The conversation started me thinking about my kids, of course. Doug and Kari both developed language skills at appropriate ages. But Preston had a language all his own. It was like a foreign language to me. Oh, he had words I could understand okay. It was when he started talking in sentences that I had a problem understanding him. I would ask him to repeat what he was saying over and over until he became as frustrated as I was and gave up. The funny thing was that Kari and Doug understood him just fine. If I asked them what he was saying, they could tell me.



Preston's kindergarten picture - Age 5, 1976
 
When he was four years old, I enrolled Preston in a structured day care where the teachers said they would work with him on his speech skills. I don't remember the name of the preschool, but it was north of the intersection of Harding Road and Euclid Avenue. At the end of the school year, I needed daycare for Kari, too, and couldn't afford to have both of them enrolled there. So I answered an ad a woman had placed wanting to babysit in her own home. She had a little boy the same age as Preston. They would both begin Kindergarten in the fall.
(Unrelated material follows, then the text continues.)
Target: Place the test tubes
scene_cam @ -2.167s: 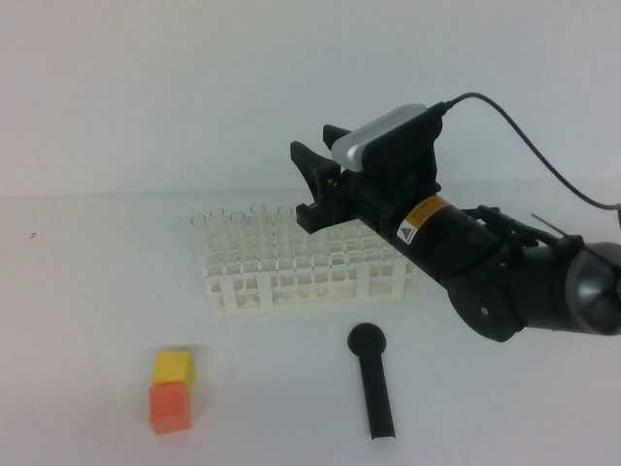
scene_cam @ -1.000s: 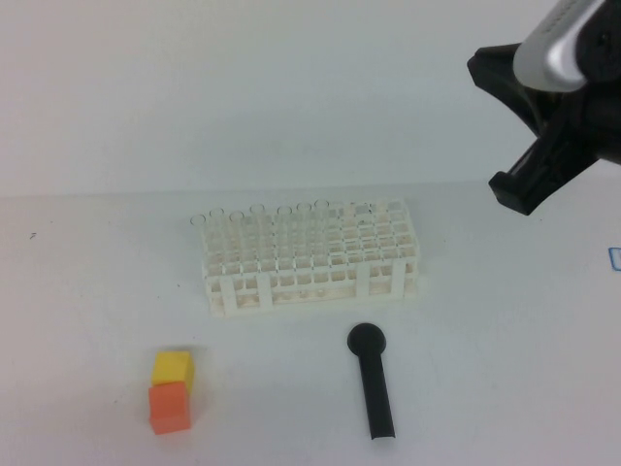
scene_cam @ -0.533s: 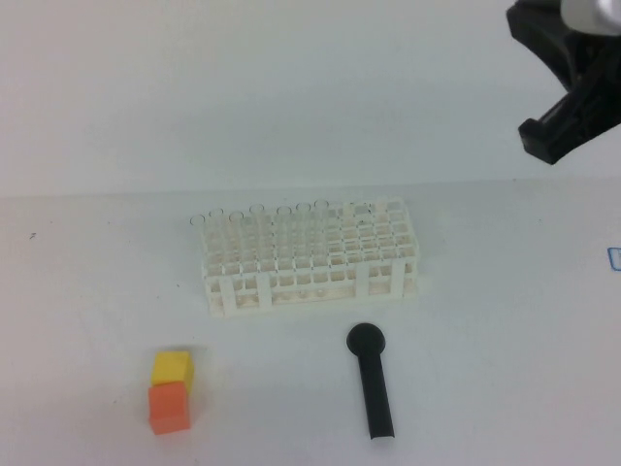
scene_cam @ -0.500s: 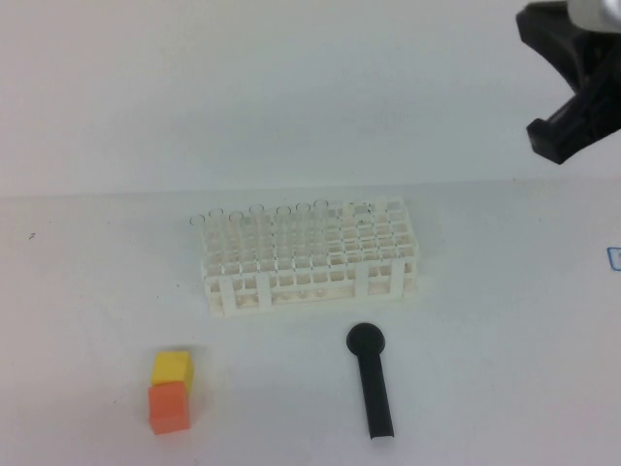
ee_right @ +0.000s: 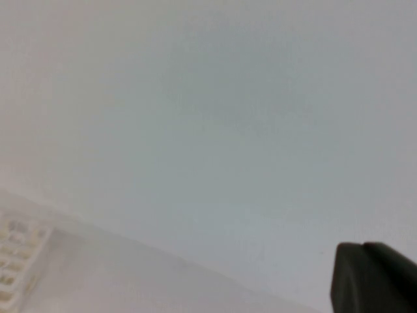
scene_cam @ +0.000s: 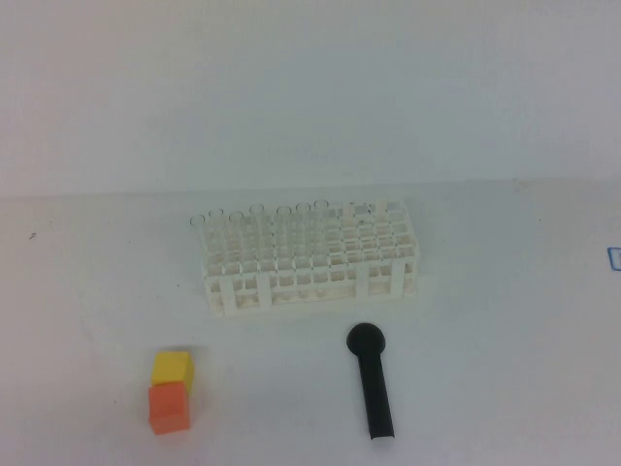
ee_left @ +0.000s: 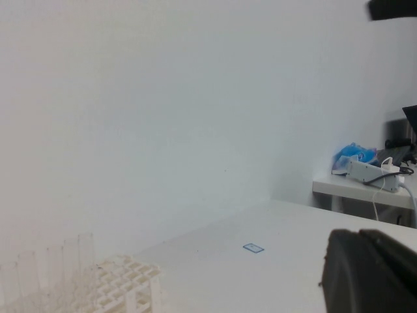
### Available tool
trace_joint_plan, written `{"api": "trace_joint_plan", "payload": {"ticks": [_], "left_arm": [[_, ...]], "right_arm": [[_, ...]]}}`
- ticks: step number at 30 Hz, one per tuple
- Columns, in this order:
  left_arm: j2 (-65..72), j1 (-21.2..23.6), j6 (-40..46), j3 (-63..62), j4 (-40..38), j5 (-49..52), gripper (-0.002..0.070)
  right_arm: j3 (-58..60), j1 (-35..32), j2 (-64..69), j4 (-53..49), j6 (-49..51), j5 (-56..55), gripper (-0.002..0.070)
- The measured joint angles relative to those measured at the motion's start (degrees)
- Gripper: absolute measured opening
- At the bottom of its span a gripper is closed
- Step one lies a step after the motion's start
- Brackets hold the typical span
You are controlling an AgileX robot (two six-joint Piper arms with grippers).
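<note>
White plastic test tube rack (scene_cam: 310, 262) mid-desk holds clear glass test tubes (scene_cam: 257, 221). None lie loose, so placing looks finished. Left gripper (ee_left: 371, 270) and right gripper (ee_right: 371, 277) sit away from the rack; whether they are open cannot be told.

table (scene_cam: 505, 320) — white | test-tube rack (scene_cam: 310, 267) mid | black round-headed tool (scene_cam: 374, 398) in front | yellow block (scene_cam: 173, 367) touching orange block (scene_cam: 169, 407) — front-left
</note>
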Motion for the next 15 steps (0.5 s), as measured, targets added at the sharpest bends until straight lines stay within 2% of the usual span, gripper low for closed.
{"api": "trace_joint_plan", "payload": {"ticks": [8, 15], "left_arm": [[0.0, 0.0, 0.0, 0.0, 0.0, 0.0, -0.0001], [0.0, 0.0, 0.0, 0.0, 0.0, 0.0, -0.0001]], "right_arm": [[19.0, -12.0, -20.5, 0.0, 4.7, -7.6, -0.0001], [34.9, -13.5, -28.0, 0.2, 8.1, -12.5, -0.0001]]}}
In the meantime, I scheduled hourly sessions with a speech pathologist two or three times a week for Preston that summer. (In the way of small worlds, the young therapist was the sister of my secretary at the Osteopathic College where I worked.) I was worried that Preston might have to wait another year before starting school, but he passed his prekindergarten test. I remember how upset May, the babysitter, was that Preston got to go to school when, "he can't even talk", and her son had to wait another year. Obviously intelligence and maturity were more important than knowing a foreign language.